Using the community to help solve core bugs

Hans de Goede j.w.r.degoede at hhs.nl
Sun Jun 25 11:47:22 UTC 2006



Leon wrote:
> Hans de Goede <j.w.r.degoede at hhs.nl> writes:
> 
>> Hi all,
>>
>> I've just taken a good look at ImageMagick after being bitten by a bug
>> in convert, which I use in some of my spec files.
>>
>> The open bug list on ImageMagick is quite long (not really long though)
>> and some of those bug look like they are not too hard to fix. So it
>> looks like ImageMagick could use some love and attention.
>>
>> Now without doubt the same goes for many other core packages. I have the
>> feeling that with the ever growing and competent FE community we are
>> missing out on a chance here.

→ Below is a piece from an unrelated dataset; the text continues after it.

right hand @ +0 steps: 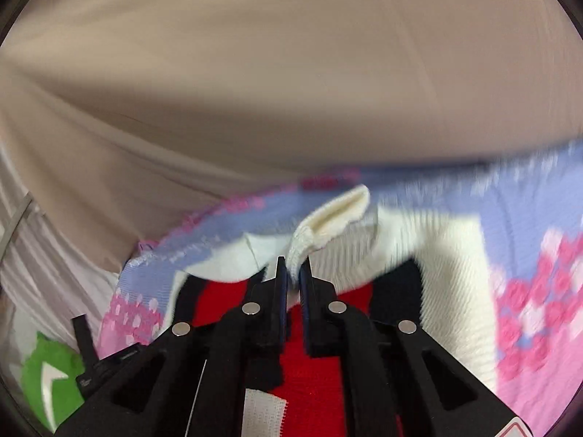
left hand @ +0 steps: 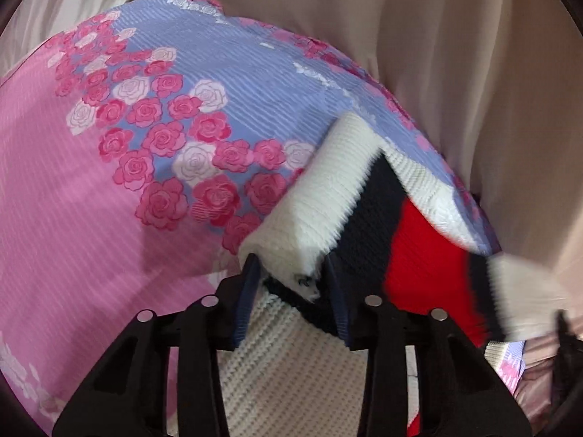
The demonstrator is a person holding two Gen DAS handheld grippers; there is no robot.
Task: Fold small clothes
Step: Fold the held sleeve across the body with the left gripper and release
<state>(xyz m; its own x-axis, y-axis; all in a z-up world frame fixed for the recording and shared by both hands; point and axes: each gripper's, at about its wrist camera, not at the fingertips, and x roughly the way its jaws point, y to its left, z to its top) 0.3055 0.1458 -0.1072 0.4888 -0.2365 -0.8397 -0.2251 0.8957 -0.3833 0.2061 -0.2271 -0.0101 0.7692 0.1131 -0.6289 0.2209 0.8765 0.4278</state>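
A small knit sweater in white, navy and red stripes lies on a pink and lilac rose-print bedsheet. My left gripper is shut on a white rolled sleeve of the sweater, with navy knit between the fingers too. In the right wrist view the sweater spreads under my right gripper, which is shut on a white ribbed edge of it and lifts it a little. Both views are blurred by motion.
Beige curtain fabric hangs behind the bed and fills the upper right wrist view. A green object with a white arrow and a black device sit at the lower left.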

We need some kinda mechanism for Core
>> package maintainers to mark bugs as
>> "easy fix" or
>> "fixing this should be doable, packaging"
>> "fixing this should be doable, C programming"
>> "fixing this should be doable, PERL"
>> etc.
>>
>> So that Core package maintainers who as we all know are a bit swamped
>> can mark bugs, which look like low priority but should be fixed never
>> the less, with one of these and FE contributers interested in helping
>> out can then find these bugs by these markers (blocker bugs / keywords?)
>> and write a patch.
>>
>> Preferably in the end some in the community should get direct access to
>> FC cvs / svn so that we can really _scale_ up the developer effort put
>> into core.
>>
>> Regards,
>>
>> Hans
> 
> This is excellent idea. For example, the firefox miniicon[1] issue. It's
> an easy fix but probably takes 4-5 years before the developers address
> it. There are just too many bugs.
> 

This indeed looks like an easy fix, why don't you create a (tested)
patch against the latest spec file in the devel branch fixing this. That
would make the chances of it getting fixed much bigger.